The daily mean and monthly mean ME and MAE anti-correlate with the solar UV and XR flux: the PCA-MRM model systematically underestimates TEC values for days with high levels of the solar UV and XR irradiance. The daily mean and monthly mean ME and MAE depend on the mean values of the geomagnetic indices Dst, Kp, ap: the PCA-MRM model both under- and over- estimates TEC values during days with geomagnetic disturbances with approximately similar rates, however large overestimations are seen more often than large underestimations.

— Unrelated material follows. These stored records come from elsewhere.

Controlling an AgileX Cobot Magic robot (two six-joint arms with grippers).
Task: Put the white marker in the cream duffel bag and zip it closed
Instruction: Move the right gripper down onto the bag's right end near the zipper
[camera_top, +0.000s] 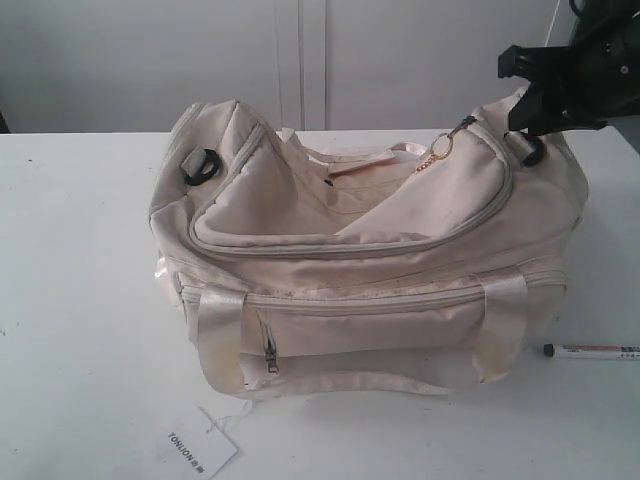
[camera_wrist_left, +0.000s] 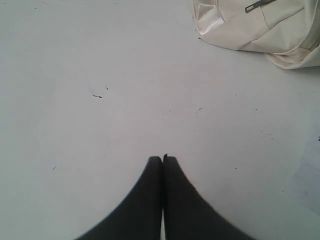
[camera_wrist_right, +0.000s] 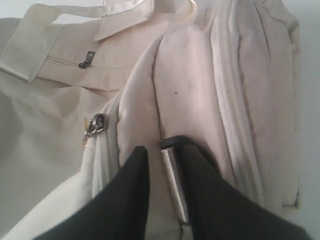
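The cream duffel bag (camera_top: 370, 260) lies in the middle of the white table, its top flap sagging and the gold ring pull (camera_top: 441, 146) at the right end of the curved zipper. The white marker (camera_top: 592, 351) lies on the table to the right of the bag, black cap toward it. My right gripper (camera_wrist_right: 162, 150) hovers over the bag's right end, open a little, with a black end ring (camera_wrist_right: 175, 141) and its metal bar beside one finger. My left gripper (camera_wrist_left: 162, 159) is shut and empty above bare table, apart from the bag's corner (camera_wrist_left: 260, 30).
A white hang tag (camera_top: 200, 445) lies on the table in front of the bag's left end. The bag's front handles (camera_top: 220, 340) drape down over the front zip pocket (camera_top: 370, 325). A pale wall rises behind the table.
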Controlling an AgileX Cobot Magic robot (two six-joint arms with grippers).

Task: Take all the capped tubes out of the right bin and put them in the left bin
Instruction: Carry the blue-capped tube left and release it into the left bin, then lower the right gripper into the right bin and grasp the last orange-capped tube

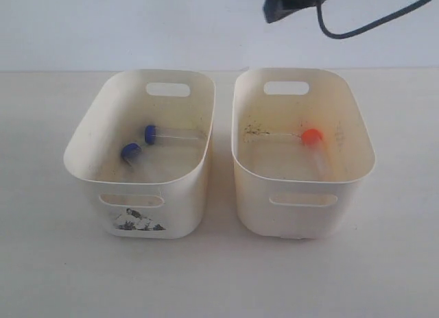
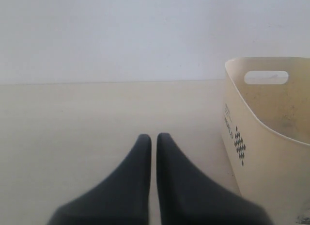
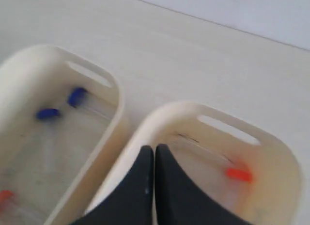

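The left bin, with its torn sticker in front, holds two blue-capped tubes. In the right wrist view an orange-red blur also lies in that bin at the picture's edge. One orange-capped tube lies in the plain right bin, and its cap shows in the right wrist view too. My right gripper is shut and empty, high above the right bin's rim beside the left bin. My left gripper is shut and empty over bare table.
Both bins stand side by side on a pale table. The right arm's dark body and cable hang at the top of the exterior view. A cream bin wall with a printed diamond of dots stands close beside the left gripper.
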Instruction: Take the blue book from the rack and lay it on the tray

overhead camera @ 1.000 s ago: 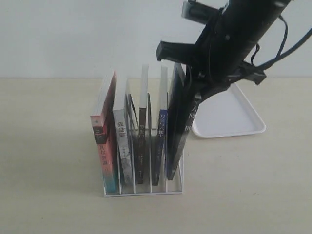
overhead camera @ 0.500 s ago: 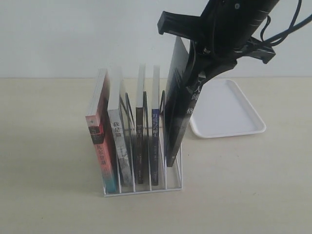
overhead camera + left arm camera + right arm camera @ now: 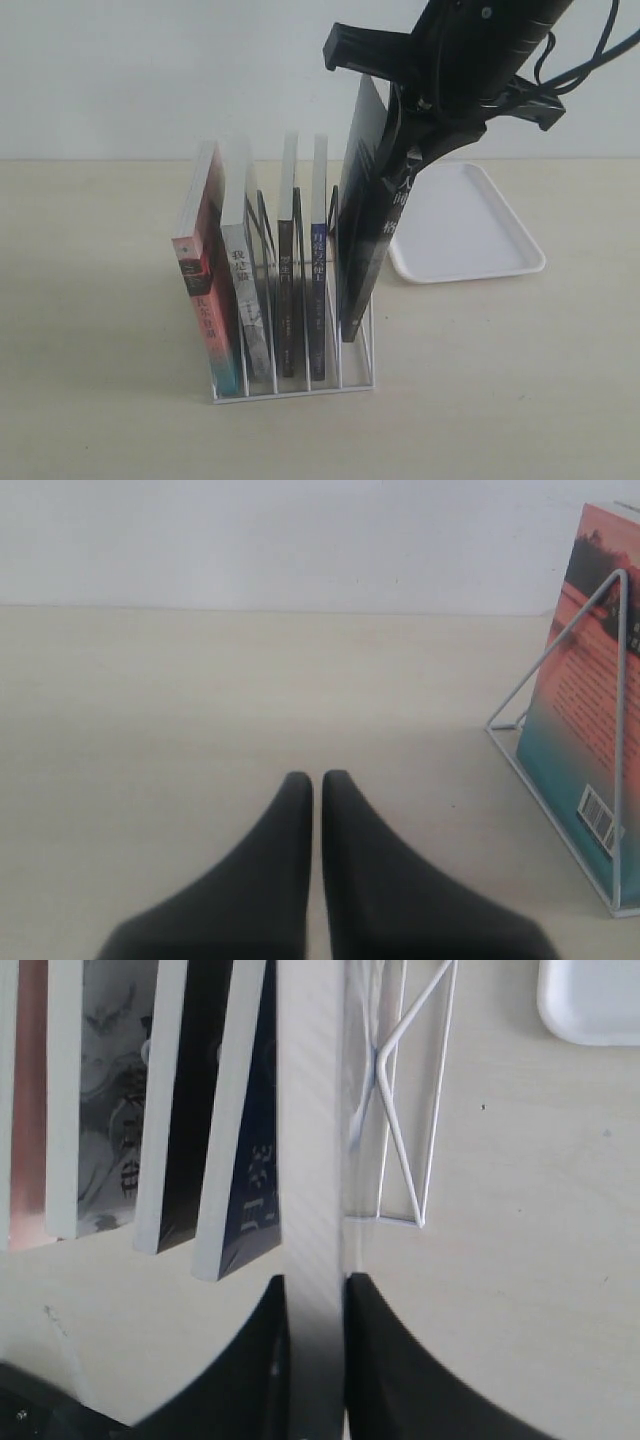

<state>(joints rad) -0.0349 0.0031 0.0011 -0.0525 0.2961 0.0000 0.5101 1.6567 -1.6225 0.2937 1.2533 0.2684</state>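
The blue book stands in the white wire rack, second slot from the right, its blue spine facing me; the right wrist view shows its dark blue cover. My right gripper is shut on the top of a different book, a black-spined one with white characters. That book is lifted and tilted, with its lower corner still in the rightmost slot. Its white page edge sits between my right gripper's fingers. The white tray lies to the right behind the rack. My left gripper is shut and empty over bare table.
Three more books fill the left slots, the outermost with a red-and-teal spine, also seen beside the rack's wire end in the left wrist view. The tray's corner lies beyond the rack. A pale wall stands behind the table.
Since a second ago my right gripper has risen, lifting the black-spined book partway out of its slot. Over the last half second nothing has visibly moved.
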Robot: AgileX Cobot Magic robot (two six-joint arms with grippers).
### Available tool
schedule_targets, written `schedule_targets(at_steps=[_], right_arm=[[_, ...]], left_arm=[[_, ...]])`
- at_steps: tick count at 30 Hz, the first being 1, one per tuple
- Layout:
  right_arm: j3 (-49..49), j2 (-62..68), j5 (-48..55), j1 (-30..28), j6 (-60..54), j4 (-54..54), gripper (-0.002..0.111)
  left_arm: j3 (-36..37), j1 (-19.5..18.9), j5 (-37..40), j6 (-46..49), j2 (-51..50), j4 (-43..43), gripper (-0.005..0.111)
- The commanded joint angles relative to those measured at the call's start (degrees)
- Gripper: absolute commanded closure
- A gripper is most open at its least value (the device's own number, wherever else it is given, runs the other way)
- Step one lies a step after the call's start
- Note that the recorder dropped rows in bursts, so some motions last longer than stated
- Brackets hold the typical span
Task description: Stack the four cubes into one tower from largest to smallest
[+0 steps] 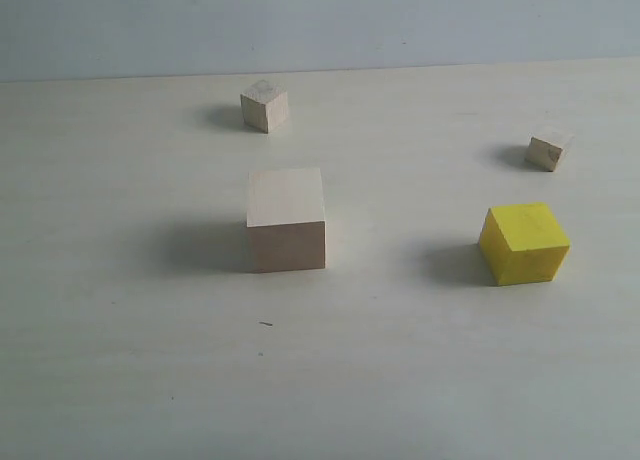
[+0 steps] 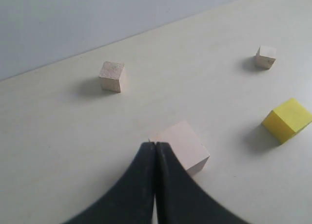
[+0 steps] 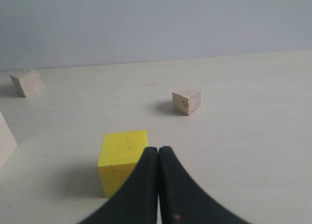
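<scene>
Four cubes stand apart on the pale table, none stacked. The largest pale wood cube [image 1: 286, 220] [image 2: 183, 146] is in the middle. To its right sits the yellow cube [image 1: 524, 242] [image 2: 287, 119] [image 3: 121, 160]. A smaller wood cube [image 1: 264, 106] [image 2: 112, 76] [image 3: 27, 82] rests at the back left, and the tiniest wood cube [image 1: 549, 149] [image 2: 265, 56] [image 3: 186, 101] at the back right. My left gripper [image 2: 155, 145] is shut and empty, in front of the large cube. Shut and empty too, my right gripper [image 3: 158, 149] hovers near the yellow cube. Neither gripper shows in the exterior view.
The pale table [image 1: 130, 360] stretches to a plain grey-white wall [image 1: 320, 20] behind it. A small dark speck [image 1: 266, 324] lies in front of the large cube.
</scene>
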State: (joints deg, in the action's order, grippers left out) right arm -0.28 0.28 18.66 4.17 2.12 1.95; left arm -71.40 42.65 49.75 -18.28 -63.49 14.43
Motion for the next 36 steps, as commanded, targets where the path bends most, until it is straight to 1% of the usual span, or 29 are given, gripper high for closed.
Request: schedule_targets(at_steps=[1,10,13,27,36], right_arm=[[0.28,1.10,-0.81,0.06,0.01,0.21,0.108],[-0.94,7.59,-2.24,0.06,0.01,0.21,0.108],[-3.08,10.01,-1.99,0.06,0.01,0.21,0.108],[-15.16,25.25,-1.99,0.06,0.01,0.21,0.108],[-20.24,31.14,-2.10,0.06,0.01,0.21,0.108]], left_arm=[[3.85,0.22,-2.63,0.30,5.51,0.36,0.106],[10.77,0.22,-4.08,0.30,14.85,1.86,0.106],[13.02,0.22,-4.70,0.30,17.96,2.95,0.106],[21.44,0.22,-4.70,0.30,30.66,3.06,0.106],[25.48,0.22,-3.57,0.30,38.83,3.19,0.106]])
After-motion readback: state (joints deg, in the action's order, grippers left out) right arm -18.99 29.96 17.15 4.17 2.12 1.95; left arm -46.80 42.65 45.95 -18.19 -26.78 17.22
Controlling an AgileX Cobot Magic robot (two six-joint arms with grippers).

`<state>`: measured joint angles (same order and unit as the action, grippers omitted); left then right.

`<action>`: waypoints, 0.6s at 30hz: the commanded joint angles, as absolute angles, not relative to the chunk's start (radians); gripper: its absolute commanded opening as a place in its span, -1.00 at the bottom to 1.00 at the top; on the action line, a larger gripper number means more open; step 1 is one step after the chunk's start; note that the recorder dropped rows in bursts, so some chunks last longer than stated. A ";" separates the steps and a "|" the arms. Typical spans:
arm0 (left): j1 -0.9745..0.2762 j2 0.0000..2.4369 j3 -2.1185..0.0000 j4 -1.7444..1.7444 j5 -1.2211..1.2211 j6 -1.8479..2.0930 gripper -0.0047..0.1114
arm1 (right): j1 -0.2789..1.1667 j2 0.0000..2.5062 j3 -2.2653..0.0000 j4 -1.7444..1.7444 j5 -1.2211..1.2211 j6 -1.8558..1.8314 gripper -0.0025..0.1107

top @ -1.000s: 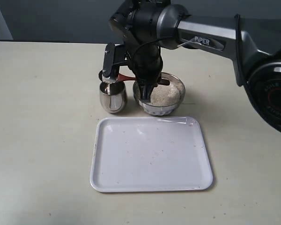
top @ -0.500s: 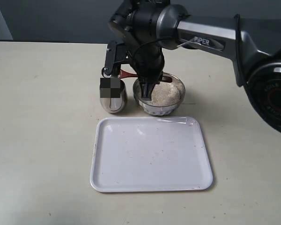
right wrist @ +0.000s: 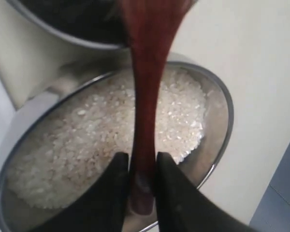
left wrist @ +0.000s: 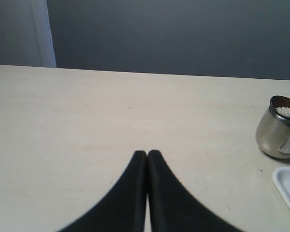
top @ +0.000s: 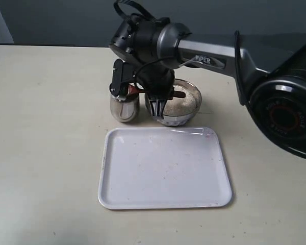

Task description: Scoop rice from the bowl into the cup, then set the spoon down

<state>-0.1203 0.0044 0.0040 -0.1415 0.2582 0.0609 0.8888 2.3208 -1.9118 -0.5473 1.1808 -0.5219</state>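
Since a second ago: the right arm has swung left and its wrist has dropped and rolled, so the black block on the wrist now hangs close above the small round-bellied shiny steel cup. The big joint at the right edge sits further into view. Cup, round shiny steel bowl and white rectangular plastic tray have not shifted on the beige counter. Right pincer pinches the slim handle of the long dark reddish-brown wooden spoon, as before, one finger on each side near the handle end, above the heap of white uncooked rice in the bowl. Spoon runs from there across the bowl's rim to the cup mouth. In the left wrist view its oval head appears to lie in the cup with grains on it, though the cup is small at that frame's edge. Cup stands just beside the bowl, both beyond the tray's far edge. Left pincer pressed together, tips touching, nothing between them, over the counter well apart from the cup. Writing: white lettering "PIPER" on the grey arm link, carried left with the link. Marks ringing the big joint are too blurred to read.
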 commanded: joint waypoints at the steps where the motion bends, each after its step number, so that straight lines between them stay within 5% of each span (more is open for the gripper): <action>1: -0.132 0.000 0.000 -0.140 0.245 0.054 -0.91 | 0.891 2.323 -1.920 -0.576 1.188 -0.501 -0.97; 18: -0.132 0.000 0.000 -0.140 0.245 0.054 -0.91 | 0.908 2.323 -1.920 -0.651 1.188 -0.461 -0.97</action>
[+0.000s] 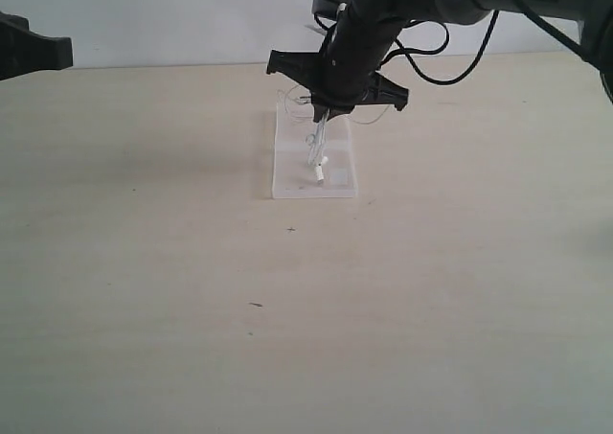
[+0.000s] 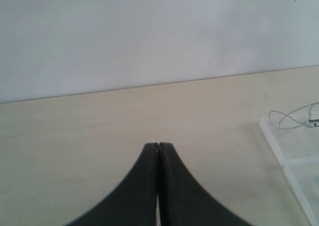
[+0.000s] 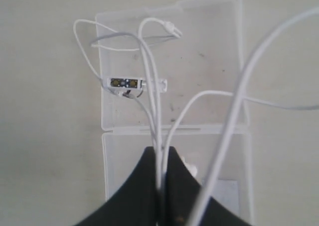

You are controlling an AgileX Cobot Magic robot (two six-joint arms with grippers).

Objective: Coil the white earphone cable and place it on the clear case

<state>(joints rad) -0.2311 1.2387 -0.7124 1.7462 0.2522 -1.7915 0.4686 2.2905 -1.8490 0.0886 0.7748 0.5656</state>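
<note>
Pale wooden tabletop (image 1: 287,309) with a plain white wall (image 1: 172,12) behind. Near the middle, a small flat see-through plastic case (image 1: 287,180), lying flat. Right above it, the black right hand (image 1: 321,118), pointing down, pinched tight on the thin white earphone cable (image 1: 319,161). Loops of it spread over the case. Far off at the left edge, the black left hand (image 1: 65,53), squeezed closed, holding nothing.
</note>
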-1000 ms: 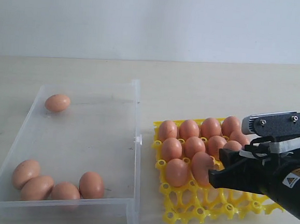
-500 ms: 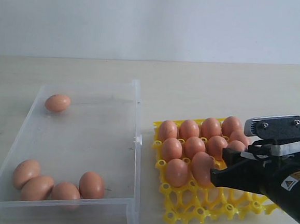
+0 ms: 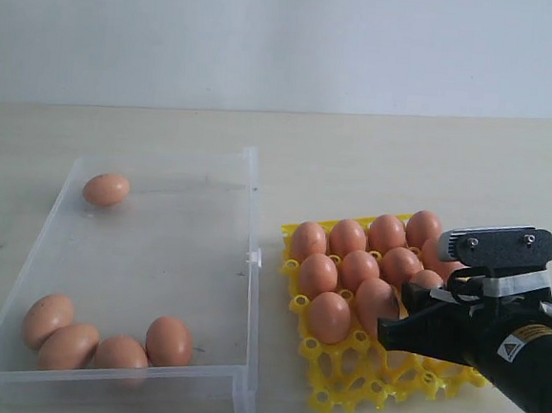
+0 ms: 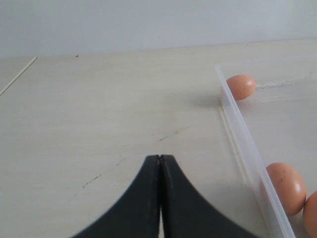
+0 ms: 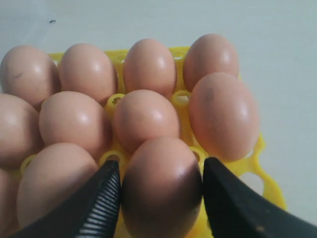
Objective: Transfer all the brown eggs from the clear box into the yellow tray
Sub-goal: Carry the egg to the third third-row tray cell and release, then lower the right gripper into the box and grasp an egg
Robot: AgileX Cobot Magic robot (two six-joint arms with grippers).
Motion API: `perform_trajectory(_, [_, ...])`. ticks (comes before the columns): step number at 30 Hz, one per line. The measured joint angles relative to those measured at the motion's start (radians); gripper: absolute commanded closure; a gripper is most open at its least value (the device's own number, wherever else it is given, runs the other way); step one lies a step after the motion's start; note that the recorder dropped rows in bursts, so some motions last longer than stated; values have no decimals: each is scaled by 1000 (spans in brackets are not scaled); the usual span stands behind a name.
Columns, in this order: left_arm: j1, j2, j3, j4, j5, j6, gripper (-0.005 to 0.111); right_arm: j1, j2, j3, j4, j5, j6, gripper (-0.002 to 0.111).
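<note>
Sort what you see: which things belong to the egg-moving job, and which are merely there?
Belong to the job: brown eggs, clear box, yellow tray, right gripper gripping one egg.
Merely there: table, left gripper, shut, outside the box.

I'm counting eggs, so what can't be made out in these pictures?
- Right-hand cups of the yellow tray: exterior view, the right gripper covers them.
- Underside of the gripped egg: right wrist view, cut off by the edge.
- Most of the clear box: left wrist view, cut off by the edge.
</note>
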Motion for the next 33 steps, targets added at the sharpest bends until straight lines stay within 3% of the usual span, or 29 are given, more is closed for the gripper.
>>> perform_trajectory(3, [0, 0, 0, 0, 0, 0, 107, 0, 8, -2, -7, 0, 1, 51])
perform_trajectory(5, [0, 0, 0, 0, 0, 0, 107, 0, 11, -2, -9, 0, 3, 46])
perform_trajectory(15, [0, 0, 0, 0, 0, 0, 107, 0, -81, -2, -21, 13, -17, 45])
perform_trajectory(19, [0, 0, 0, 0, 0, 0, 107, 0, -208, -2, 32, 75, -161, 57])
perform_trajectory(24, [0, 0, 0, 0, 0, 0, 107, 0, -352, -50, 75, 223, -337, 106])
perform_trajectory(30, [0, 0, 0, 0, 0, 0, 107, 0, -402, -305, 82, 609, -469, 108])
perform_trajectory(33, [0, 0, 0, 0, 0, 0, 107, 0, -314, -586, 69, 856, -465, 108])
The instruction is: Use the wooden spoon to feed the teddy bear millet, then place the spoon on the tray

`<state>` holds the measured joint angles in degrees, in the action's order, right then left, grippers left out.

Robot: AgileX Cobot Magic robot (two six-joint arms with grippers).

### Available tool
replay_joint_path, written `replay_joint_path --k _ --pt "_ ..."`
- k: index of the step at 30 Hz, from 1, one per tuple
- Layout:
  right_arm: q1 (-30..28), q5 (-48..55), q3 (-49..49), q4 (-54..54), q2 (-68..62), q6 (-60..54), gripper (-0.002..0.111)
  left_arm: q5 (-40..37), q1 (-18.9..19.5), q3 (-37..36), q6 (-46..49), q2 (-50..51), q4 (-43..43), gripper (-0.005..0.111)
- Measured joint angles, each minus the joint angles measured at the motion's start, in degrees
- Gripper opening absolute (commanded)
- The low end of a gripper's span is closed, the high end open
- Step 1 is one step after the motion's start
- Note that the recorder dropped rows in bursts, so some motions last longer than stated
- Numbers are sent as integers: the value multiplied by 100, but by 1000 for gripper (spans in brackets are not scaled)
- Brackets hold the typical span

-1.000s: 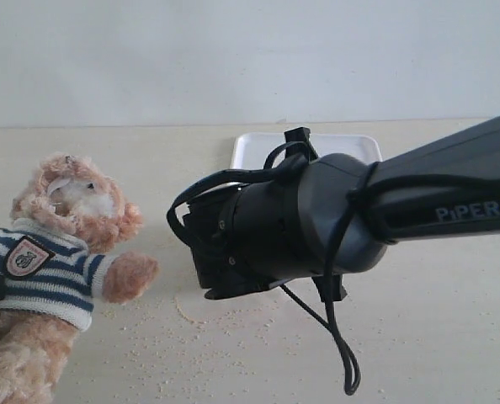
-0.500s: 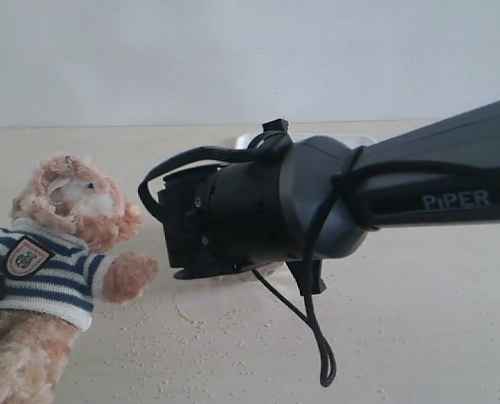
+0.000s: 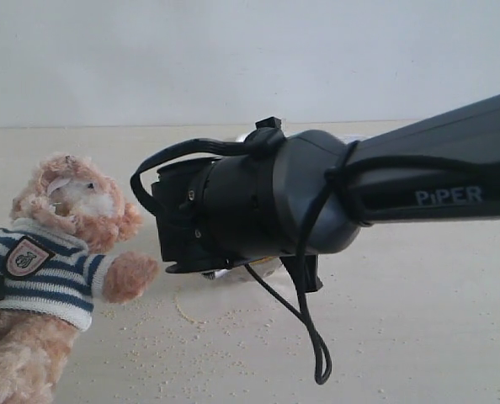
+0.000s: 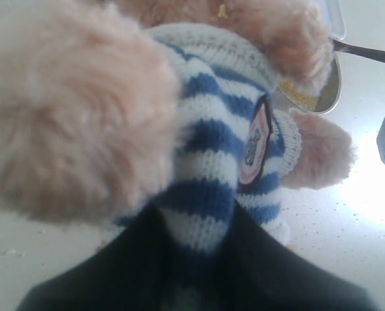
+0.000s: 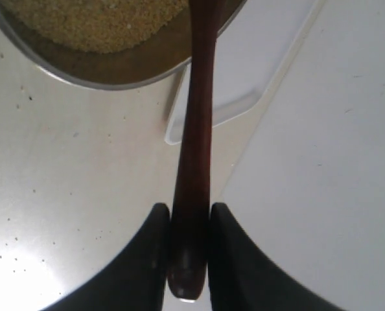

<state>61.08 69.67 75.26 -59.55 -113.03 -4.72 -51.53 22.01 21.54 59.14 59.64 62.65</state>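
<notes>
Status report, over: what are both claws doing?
Left gripper shut on fluffy light-brown teddy bear. Right gripper shut on dark reddish-brown wooden spoon, reaching over round steel bowl of yellow millet.

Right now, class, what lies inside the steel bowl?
A heap of millet lies in the steel bowl. The wooden spoon reaches over its rim; the spoon's tip is out of frame, so its load cannot be seen.

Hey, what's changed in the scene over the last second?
The black right arm slid left in the exterior view, toward the fluffy light-brown teddy bear. Nothing was taken or released: the right gripper stays shut on the dark reddish-brown wooden spoon, the left gripper on the bear, which has not moved.
</notes>
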Motion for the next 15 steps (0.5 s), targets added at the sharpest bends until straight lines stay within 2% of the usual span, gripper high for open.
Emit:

Compared to other TEC models, both global and regional, the PCA-MRM model presented here and based on a single-station TEC data performs very well having RMSE (and other metrics) in the same range as for other models (see Section 1 and [1,2,3,4,5,6,7,8,9,10,11,12]). For example, our model provides for the 1 h TEC series RMSE = 3.70 TECu for all available days of 2015, RMSE = 4.5 TECu for all days but day hours and RMSE = 2.40 TECu for all days but night hours only, whereas, for example, the models [2,3,4,5,6,7,8,9,10,11,12,13] provide RMSE in the range from 2 to 5 TECu for quiet/not separated days and RMSE up to 10–15 TECu for storm days. The PCA-MRM model’s performance also deteriorates during geomagnetically active periods while solar flares alone have no strong effect on the model’s performance. Besides, our results allow providing different confidence intervals for the day and night hours: the forecast errors for the night hours are ~1.6–2 times smaller than one for the day hours (depending on the level of geomagnetic activity). This is in an agreement with [12].

On the other hand, our model has at least two advantages compared to many other models. First, we do not need to make assumptions on the character of the daily and seasonal TEC variations since the amplitude and the phase of the daily TEC variation for a certain time interval (e.g., a month) is extracted automatically from the data used to build a model. Second, our model uses a limited set of the TEC and SWp observations: just 31 or 32 days of data (1 h data for TEC and 1 d data for SWp) are needed to build the model. Thus, the model is not demanding on the database length (computer memory) and computational time, and, therefore, can be used by small private enterprises (like those participating in the ESA Small ARTES Apps project SWAIR) that monitor ionosphere conditions for GNSS-service consumers as a simple model for a short-term (1 day ahead) regional TEC forecasting.